WHAT THE TASK REQUIRES:
Would you restate the entries below word for word, starting at the first line and ending with the one that has "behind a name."?

Top of SUPPLIED RECORDS

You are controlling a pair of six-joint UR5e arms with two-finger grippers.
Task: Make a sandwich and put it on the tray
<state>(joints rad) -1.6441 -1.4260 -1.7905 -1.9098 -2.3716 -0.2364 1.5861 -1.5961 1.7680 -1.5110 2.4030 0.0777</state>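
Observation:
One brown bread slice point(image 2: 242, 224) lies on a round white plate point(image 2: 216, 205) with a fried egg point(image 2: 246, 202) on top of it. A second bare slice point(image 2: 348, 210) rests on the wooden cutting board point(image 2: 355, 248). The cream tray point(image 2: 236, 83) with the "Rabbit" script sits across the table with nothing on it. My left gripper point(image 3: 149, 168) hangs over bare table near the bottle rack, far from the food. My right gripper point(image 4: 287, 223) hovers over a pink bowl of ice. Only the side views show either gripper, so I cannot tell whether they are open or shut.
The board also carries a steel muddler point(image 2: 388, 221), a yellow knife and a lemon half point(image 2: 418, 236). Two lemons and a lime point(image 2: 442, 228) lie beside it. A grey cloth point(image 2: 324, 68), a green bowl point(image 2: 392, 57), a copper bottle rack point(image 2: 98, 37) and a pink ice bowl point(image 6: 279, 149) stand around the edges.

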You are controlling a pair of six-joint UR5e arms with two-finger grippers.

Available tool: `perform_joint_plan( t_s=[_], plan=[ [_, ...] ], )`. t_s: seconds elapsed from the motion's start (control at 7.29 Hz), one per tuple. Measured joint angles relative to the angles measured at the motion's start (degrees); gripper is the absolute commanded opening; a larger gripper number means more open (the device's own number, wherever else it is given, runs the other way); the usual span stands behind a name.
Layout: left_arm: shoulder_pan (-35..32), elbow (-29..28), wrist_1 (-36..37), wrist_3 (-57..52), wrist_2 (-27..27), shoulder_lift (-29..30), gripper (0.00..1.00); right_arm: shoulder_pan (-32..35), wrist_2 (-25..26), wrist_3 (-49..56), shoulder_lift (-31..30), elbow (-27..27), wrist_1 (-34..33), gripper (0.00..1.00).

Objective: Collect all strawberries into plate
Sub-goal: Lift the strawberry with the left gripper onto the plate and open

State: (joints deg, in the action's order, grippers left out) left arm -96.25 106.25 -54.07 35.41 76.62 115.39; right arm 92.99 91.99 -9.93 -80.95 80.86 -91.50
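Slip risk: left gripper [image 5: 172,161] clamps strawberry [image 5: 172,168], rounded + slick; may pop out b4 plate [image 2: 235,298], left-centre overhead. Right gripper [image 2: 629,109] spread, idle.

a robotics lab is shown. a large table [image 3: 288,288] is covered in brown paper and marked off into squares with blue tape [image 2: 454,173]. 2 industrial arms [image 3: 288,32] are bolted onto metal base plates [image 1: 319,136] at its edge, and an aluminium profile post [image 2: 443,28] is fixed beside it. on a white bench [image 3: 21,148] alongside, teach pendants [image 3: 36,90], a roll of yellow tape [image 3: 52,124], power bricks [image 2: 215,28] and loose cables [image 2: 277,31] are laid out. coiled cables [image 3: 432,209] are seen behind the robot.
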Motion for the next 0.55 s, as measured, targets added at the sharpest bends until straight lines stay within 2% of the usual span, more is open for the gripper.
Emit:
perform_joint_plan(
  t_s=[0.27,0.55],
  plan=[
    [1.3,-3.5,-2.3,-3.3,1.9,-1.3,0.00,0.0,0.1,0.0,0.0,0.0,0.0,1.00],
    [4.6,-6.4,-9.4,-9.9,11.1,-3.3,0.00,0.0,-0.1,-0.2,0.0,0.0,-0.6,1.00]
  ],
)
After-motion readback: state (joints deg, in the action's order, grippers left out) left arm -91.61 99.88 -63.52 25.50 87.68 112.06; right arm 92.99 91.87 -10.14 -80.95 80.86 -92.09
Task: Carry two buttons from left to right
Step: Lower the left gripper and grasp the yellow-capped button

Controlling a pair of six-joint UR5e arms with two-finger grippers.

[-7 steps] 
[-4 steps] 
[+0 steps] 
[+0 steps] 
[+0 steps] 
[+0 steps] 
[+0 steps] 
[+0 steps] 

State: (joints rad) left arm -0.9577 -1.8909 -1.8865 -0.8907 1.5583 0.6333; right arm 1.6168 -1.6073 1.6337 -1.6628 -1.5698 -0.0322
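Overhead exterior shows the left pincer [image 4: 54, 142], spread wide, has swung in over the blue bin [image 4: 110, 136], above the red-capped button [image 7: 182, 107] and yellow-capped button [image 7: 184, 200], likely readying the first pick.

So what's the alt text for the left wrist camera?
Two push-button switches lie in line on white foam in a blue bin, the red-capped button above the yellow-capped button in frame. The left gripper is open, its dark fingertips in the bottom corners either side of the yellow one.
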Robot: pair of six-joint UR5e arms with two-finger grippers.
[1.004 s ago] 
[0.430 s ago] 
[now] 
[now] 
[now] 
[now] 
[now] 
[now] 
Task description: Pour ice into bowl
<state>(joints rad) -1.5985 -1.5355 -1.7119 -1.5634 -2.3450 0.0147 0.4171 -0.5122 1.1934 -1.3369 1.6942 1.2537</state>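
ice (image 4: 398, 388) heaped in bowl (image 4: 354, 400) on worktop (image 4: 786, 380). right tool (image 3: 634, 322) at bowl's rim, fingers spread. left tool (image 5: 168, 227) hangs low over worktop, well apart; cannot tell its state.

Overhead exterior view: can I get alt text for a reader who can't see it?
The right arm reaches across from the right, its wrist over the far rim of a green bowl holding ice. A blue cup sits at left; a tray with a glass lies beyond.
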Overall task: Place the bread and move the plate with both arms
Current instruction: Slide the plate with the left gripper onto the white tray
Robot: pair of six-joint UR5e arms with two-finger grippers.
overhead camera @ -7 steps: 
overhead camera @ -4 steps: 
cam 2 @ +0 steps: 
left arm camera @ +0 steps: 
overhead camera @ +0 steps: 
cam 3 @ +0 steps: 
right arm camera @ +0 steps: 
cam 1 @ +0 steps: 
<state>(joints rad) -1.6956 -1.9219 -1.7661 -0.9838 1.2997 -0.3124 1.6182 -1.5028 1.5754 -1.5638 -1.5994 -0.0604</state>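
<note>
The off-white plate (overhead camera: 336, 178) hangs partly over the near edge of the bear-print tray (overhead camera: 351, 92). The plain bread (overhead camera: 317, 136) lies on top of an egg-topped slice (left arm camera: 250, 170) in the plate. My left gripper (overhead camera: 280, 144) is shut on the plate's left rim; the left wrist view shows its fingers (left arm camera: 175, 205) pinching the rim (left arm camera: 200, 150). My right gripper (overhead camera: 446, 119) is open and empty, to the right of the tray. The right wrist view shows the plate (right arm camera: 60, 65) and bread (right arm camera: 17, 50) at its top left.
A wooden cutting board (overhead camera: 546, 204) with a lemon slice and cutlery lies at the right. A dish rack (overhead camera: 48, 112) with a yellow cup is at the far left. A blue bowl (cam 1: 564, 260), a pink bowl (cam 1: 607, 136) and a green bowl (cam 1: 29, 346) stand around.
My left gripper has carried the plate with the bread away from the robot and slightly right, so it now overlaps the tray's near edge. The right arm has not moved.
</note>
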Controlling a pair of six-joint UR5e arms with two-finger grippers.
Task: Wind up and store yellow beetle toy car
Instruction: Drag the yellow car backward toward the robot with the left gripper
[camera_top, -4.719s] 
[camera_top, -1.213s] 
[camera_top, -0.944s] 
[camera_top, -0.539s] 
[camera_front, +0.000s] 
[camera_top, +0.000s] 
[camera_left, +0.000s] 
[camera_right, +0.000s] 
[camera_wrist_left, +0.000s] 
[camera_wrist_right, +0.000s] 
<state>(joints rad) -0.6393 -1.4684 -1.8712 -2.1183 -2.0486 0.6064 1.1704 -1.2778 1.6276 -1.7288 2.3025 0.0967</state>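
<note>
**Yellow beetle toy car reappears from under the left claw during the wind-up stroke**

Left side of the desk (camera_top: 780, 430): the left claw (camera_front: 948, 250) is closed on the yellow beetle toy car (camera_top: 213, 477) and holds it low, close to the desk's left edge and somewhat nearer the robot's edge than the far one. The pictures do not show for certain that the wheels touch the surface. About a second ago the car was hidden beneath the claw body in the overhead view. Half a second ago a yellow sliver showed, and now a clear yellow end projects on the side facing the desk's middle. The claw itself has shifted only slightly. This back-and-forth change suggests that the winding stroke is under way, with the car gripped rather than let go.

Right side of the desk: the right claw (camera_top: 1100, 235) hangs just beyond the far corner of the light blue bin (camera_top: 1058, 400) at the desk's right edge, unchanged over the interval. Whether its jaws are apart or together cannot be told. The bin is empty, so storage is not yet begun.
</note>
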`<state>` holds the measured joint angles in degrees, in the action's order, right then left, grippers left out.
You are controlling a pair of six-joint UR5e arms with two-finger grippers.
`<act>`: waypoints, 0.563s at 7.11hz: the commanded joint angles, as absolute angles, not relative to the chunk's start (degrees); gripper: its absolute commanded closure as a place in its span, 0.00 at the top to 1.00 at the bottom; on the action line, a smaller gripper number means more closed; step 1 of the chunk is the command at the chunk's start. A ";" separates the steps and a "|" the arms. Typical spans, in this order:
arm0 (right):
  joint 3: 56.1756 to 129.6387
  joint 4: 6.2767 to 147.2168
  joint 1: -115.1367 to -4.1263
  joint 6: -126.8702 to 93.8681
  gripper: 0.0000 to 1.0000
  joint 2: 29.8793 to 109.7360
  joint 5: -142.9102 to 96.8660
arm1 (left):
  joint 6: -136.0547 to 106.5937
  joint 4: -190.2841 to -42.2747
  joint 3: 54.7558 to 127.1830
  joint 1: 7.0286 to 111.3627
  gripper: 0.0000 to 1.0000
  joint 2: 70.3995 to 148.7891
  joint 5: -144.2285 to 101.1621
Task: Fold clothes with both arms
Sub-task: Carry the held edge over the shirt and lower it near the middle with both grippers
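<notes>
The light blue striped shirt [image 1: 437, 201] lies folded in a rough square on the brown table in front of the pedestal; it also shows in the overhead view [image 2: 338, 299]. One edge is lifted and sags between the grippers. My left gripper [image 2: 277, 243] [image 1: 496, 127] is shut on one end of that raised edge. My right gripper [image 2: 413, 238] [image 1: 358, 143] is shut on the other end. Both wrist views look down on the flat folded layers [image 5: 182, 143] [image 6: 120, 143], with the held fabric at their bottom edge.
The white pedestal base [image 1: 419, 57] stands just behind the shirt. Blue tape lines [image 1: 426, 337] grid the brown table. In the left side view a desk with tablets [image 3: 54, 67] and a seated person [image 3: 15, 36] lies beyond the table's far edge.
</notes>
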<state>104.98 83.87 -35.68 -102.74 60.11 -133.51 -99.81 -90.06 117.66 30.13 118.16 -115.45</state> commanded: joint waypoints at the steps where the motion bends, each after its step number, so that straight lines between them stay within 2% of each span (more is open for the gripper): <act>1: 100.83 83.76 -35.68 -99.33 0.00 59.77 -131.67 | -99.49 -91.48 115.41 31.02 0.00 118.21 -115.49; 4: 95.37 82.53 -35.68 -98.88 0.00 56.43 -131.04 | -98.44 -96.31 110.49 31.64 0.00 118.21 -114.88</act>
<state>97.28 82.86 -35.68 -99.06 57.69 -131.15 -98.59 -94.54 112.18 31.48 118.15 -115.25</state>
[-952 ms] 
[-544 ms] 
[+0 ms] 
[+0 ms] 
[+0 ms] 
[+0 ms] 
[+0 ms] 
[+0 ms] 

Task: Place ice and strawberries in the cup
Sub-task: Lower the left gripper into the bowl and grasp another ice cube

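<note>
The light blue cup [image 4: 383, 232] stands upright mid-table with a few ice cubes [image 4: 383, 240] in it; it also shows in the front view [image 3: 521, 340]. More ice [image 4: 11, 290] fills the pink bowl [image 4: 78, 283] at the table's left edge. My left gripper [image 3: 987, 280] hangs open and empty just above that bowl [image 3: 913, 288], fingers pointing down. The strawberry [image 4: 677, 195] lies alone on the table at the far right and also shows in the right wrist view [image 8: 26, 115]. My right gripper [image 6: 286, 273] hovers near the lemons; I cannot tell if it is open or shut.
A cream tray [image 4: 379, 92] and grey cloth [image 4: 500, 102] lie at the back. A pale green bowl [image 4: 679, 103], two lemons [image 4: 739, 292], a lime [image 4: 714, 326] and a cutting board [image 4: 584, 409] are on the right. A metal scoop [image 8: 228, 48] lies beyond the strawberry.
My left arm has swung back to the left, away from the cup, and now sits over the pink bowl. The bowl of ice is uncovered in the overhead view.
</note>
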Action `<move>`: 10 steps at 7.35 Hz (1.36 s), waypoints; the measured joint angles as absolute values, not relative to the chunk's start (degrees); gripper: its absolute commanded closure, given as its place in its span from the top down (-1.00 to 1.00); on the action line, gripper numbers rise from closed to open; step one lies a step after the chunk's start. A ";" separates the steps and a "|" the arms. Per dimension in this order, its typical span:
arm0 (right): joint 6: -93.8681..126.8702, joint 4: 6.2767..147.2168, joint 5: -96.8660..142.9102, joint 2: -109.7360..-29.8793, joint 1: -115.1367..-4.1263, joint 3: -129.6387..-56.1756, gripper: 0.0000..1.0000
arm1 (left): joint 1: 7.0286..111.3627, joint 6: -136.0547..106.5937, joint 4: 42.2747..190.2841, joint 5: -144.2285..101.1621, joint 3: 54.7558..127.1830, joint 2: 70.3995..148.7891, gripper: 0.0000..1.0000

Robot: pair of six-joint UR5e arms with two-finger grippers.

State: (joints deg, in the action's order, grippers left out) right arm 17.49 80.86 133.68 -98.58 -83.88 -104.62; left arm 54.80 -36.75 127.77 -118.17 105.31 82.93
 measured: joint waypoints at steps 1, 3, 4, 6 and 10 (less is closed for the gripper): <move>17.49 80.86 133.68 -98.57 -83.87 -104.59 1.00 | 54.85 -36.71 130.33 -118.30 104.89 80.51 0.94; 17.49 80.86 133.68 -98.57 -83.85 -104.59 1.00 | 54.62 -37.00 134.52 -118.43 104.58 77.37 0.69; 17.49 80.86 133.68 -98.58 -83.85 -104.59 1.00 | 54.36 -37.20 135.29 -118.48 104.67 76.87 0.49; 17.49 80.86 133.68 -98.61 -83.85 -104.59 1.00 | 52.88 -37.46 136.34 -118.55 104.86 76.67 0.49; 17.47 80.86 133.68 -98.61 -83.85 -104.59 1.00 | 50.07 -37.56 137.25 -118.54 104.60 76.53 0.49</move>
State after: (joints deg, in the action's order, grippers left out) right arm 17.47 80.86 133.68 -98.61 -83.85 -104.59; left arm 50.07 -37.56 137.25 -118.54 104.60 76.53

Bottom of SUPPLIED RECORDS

TASK RESPONSE:
You are controlling a pair of six-joint UR5e arms with two-finger grippers.
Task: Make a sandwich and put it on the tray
<state>(joints rad) -1.6441 -1.4260 -1.7905 -1.9098 -2.3716 -0.2364 1.5861 -1.5961 1.7680 -1.5110 2.4030 0.0777</state>
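Observation:
One brown bread slice point(image 2: 242, 224) lies on a round white plate point(image 2: 216, 205) with a fried egg point(image 2: 246, 202) on top of it. A second bare slice point(image 2: 348, 210) rests on the wooden cutting board point(image 2: 355, 248). The cream tray point(image 2: 236, 83) with the "Rabbit" script sits across the table with nothing on it. My left gripper point(image 3: 149, 168) hangs over bare table near the bottle rack, far from the food. My right gripper point(image 4: 287, 223) hovers over a pink bowl of ice. Only the side views show either gripper, so I cannot tell whether they are open or shut.
The board also carries a steel muddler point(image 2: 388, 221), a yellow knife and a lemon half point(image 2: 418, 236). Two lemons and a lime point(image 2: 442, 228) lie beside it. A grey cloth point(image 2: 324, 68), a green bowl point(image 2: 392, 57), a copper bottle rack point(image 2: 98, 37) and a pink ice bowl point(image 6: 279, 149) stand around the edges.
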
You are controlling a pair of six-joint UR5e arms with two-finger grippers.

Available tool: `perform_joint_plan( t_s=[_], plan=[ [_, ...] ], )`. t_s: seconds elapsed from the motion's start (control at 7.29 Hz), one per tuple. Measured joint angles relative to the angles measured at the motion's start (degrees); gripper is the absolute commanded opening; a larger gripper number means more open (the device's own number, wherever else it is given, runs the other way); the usual span stands behind a name.

The answer has been supplied in full.